The actual improvisation, which can be heard on the EMC Bandcamp page, is hard to describe in words. Basically, the nature of the instrumentation and the personalities of the trio gives the music a lighter, airier quality that a lot of free improv. There is more space, more short silences that many groups. And it is perhaps less aggressive than the so-called “sync or swarm” improvisation that is more commonly written about. There is a tendency toward a higher tessitura, as Bruce tends to favour his soprano and sopranino saxes, which I often match with my Eb sopranino clarinet. Chris tended to move around the room, to the dais, with its Christmas tree and his Organetta and radio; to the middle of the room, with the laptop and gong; and then carrying small percussion and his pennywhistle toward the entrance at the back of the hall. In the third set, “Consumption”, the combination of the little sax, little clarinet, and Chris’s pennywhistle set up a magnificent subharmonic drone that supported the high sounds, which, like so many subharmonics, was not picked up by the recording. Sometimes the sound world is jagged, but concords, even modality can show up. And of course, there are the toys: rubber chickens and sheep; a strange, squeaking dog toy in the form of a jack.

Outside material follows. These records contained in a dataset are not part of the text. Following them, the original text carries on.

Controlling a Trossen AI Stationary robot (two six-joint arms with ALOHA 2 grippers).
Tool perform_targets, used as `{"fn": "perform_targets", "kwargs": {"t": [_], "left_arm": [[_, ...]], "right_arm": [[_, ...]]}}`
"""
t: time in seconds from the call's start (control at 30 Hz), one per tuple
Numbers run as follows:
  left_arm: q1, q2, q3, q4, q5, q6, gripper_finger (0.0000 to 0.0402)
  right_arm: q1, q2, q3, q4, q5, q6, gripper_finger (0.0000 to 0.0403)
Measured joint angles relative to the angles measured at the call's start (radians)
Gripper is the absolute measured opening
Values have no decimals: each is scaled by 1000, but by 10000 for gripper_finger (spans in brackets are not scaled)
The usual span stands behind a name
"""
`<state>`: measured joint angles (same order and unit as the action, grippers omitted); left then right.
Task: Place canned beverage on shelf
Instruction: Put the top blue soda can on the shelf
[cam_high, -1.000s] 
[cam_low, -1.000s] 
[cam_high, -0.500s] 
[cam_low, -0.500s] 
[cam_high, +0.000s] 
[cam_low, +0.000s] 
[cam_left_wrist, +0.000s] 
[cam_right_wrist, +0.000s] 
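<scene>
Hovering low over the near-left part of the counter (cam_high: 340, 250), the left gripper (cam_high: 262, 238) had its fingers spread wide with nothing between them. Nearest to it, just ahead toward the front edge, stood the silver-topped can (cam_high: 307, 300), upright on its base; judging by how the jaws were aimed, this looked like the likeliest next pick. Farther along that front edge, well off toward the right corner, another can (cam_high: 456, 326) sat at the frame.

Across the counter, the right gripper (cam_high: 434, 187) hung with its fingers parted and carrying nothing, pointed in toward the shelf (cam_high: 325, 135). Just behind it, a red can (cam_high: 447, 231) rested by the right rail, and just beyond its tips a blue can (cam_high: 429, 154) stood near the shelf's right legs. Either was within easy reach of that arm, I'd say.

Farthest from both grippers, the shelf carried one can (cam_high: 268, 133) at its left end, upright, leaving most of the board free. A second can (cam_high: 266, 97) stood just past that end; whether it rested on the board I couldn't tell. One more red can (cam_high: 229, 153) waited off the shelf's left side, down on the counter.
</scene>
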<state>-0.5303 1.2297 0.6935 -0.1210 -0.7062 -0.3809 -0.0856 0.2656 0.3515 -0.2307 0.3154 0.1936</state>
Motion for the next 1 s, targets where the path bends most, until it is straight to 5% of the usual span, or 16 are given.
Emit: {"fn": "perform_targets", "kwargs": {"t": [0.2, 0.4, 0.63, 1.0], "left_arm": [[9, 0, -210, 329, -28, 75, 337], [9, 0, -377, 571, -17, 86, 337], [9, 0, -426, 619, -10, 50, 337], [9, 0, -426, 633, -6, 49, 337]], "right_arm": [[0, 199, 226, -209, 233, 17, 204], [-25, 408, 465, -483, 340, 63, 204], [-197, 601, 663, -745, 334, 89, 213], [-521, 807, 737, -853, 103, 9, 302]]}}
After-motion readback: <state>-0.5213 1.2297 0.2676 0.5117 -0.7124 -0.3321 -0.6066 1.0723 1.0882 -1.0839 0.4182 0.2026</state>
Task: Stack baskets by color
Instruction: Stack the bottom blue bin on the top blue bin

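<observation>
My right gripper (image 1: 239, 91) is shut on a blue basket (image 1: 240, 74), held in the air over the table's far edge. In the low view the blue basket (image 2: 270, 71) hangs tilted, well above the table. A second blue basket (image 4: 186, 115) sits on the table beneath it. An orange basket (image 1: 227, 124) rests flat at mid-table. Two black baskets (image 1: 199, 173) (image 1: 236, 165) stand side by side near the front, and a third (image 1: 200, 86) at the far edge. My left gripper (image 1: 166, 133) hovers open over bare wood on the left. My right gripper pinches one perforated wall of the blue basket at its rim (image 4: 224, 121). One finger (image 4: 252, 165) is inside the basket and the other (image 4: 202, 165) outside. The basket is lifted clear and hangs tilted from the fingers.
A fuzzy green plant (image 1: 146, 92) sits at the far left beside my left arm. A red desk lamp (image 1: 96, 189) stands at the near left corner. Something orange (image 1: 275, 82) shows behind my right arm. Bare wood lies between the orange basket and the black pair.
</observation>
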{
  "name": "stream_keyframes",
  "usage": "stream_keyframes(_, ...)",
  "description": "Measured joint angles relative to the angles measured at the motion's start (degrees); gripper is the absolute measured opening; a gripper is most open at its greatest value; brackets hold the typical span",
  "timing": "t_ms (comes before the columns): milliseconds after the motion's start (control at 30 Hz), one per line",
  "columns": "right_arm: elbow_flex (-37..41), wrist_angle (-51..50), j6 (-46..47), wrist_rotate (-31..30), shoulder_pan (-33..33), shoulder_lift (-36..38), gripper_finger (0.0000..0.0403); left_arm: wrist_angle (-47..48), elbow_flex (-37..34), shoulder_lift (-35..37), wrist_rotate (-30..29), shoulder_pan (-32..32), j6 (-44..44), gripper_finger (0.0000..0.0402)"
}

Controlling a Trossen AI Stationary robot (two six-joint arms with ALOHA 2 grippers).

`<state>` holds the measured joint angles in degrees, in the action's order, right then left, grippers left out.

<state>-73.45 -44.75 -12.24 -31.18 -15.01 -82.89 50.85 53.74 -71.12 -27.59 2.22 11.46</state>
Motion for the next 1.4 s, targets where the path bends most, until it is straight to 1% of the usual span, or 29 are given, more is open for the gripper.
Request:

Just some of Bruce’s instruments.

We decided that as much of the actual sounds that the microphones did pick up of the Wigmore Village Hall performance should be included, which is why, at the end of the first set, “Interruption”, a man’s voice can be heard. This “person from Porlock” (as Samuel Taylor Coleridge’s unwelcome visitor came to be known) wished to inform us that he and a couple other people would be using the smaller room of the hall to have a conversation. I pointed to the microphones, said, “We’re recording.” He apologized and exited. The second set, “Resumption”, and third set proceeded without further disruption, as our contented conversation at the end of “Consumption” shows. “Consumption” refers to the contents of the CHA picnic basket.

Producing the album

Bruce invented the titles after the recording and cover art had been made; indeed, after the liner notes were already in a completed draft. Titles for free improvisation tracks are perhaps the most arbitrary of all titles in music. There is no structure in free improvisation that would suggest a generic name like “sonata”; the mood or emotional “affect”, should there be one, often emerges only in real time. Many improvisers choose poetic, often obscure titles, such as “Later During a Flaming Riviera Sunset”, and “Ailantus Glandulosa” on AMM’s AMMmusic (1966). CHA has no such mystical identity: we have been primarily identified by pictures of toys (the small animal heads made by Bruce’s father, the artist Andrew Coates, which graced the promotional material for our 2013 concert at the Engine House, Manchester) or tea cups and mugs (a play on the British slang term for tea, “cha”).

CHA promo material from Manchester, 2013

This time, I wanted something that tied in with the Wigmore Hall association, so Bruce designed the cover using a copyright-free image of a piano trio of women from sometime in the 1920s. We saw, we giggled, we waited for someone to counsel for something more momentous to go with our great work for the ages, and when that objection never arose, we released CHA: Live from Wigmore Hall.

CHA, CHA, CHA….

So ends this explanation of the first CHA album. It is always a mistake to explain a joke, but since this was an in-joke between our trio, I thought I would provide some background, not just to the recording, but where it sits as experimental practice among more traditionally-minded modern music. Music does not have to be painful, though of course it can be; music can be pretty—it can be fun.  I can’t wait for the next CHA adventure.